> **TASK PROMPT**: Return only the stretch of the material below that begins with the line containing "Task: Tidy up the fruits" and ends with the line containing "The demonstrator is", exactly; both of those lines belong to it.

> **EXERCISE MATERIAL**:

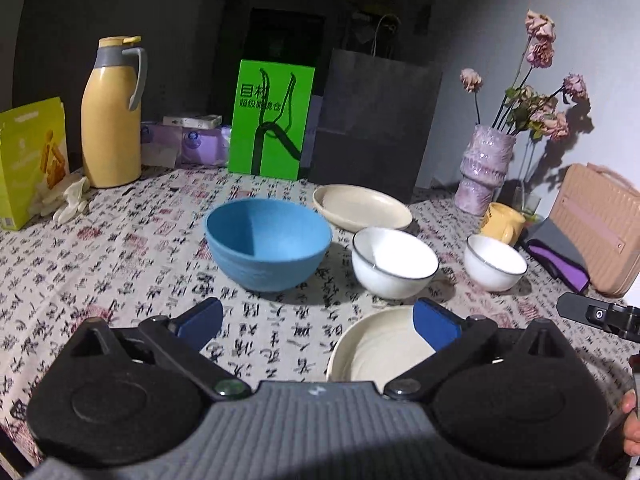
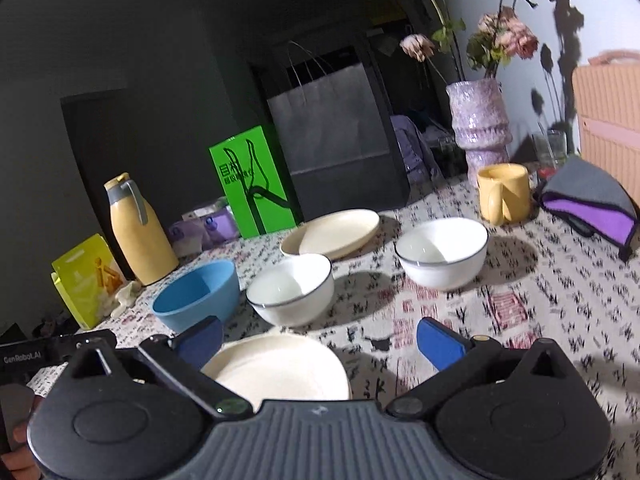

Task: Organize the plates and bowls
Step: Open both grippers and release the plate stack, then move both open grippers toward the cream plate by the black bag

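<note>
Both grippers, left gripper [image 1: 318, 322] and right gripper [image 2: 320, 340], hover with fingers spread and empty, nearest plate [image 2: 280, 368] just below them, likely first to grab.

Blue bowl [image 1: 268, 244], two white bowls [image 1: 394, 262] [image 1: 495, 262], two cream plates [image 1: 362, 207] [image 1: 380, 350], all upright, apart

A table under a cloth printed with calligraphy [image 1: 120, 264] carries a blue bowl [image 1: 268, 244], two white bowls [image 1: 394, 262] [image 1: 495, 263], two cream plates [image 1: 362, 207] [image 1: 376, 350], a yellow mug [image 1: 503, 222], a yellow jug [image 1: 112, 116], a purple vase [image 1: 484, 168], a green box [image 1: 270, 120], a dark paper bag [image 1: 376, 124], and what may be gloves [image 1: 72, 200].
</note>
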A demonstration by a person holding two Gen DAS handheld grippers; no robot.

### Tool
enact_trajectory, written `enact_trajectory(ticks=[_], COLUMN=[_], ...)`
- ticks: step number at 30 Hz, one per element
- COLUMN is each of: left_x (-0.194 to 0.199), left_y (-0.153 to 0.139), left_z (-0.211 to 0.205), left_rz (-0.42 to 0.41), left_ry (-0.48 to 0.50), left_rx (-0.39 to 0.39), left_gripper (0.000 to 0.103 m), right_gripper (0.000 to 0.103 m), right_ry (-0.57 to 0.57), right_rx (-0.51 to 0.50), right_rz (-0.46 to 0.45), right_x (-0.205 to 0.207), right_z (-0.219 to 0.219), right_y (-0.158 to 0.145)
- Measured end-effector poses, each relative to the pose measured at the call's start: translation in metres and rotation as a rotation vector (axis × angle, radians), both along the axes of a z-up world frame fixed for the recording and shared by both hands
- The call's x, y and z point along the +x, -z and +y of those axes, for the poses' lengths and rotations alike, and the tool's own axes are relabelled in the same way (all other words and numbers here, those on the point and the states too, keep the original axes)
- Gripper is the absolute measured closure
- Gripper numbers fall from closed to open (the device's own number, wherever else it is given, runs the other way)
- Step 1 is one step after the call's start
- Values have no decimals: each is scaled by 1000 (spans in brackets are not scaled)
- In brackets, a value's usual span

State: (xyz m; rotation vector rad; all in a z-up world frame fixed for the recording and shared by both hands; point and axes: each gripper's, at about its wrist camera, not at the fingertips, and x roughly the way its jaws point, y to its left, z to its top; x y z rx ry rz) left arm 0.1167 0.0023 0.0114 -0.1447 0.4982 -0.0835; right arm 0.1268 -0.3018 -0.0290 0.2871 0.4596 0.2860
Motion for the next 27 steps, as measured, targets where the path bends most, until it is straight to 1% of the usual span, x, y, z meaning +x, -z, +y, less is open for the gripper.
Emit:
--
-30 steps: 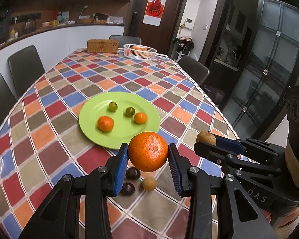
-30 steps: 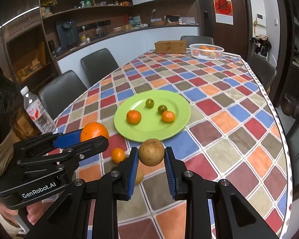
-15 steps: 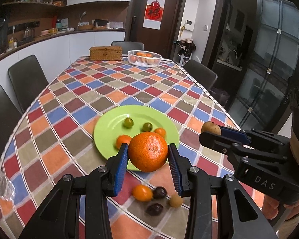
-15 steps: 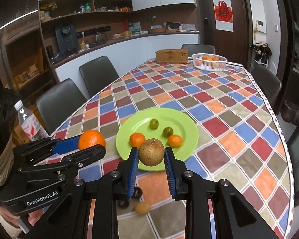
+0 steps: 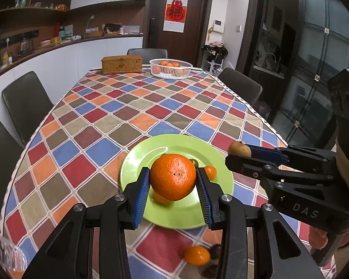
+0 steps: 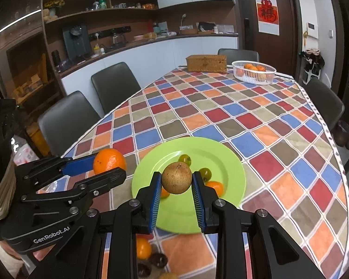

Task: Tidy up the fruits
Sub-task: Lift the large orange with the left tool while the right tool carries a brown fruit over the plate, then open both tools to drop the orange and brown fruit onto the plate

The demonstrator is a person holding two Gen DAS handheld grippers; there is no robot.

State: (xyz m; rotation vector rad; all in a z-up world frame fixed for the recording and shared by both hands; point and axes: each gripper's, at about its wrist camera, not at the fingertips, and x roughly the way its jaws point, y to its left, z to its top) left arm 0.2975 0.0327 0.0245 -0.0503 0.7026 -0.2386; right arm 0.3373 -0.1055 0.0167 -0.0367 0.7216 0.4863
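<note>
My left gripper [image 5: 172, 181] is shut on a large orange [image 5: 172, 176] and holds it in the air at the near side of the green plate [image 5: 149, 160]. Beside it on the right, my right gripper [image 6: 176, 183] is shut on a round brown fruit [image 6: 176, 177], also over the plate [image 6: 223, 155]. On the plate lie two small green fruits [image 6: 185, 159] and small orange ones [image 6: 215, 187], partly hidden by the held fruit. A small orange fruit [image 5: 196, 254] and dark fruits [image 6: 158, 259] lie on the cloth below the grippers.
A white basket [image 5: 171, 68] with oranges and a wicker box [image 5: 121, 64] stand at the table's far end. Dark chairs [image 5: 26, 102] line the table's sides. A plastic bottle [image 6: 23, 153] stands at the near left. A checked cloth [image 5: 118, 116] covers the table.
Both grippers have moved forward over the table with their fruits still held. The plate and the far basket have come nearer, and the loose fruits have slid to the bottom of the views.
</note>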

> **ANSWER AREA**:
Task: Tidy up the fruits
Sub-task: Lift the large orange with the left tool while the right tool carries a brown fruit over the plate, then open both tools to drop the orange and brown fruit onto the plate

The demonstrator is a person holding two Gen DAS handheld grippers; there is no robot.

The response above is complete.